◆ TASK BRIEF:
Each line below is to be written out once more, precisely as given.

◆ DATA BELOW:
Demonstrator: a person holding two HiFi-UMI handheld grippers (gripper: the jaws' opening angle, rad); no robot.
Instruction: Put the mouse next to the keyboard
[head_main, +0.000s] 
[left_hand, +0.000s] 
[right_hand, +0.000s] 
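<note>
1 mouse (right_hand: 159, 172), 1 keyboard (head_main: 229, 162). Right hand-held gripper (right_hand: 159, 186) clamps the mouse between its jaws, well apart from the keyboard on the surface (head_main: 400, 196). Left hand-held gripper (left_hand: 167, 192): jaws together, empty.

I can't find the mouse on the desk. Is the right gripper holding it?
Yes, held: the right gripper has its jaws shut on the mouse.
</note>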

◆ ANSWER SECTION:
Demonstrator: a person holding two HiFi-UMI handheld grippers (gripper: the jaws' opening angle, rad); no robot.
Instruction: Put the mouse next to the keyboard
[head_main, +0.000s] 
[left_hand, +0.000s] 
[right_hand, +0.000s] 
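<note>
1 mouse (right_hand: 159, 172), 1 keyboard (head_main: 229, 162). Right hand-held gripper (right_hand: 159, 186) clamps the mouse between its jaws, well apart from the keyboard on the surface (head_main: 400, 196). Left hand-held gripper (left_hand: 167, 192): jaws together, empty.

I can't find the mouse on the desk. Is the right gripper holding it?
Yes, held: the right gripper has its jaws shut on the mouse.
</note>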

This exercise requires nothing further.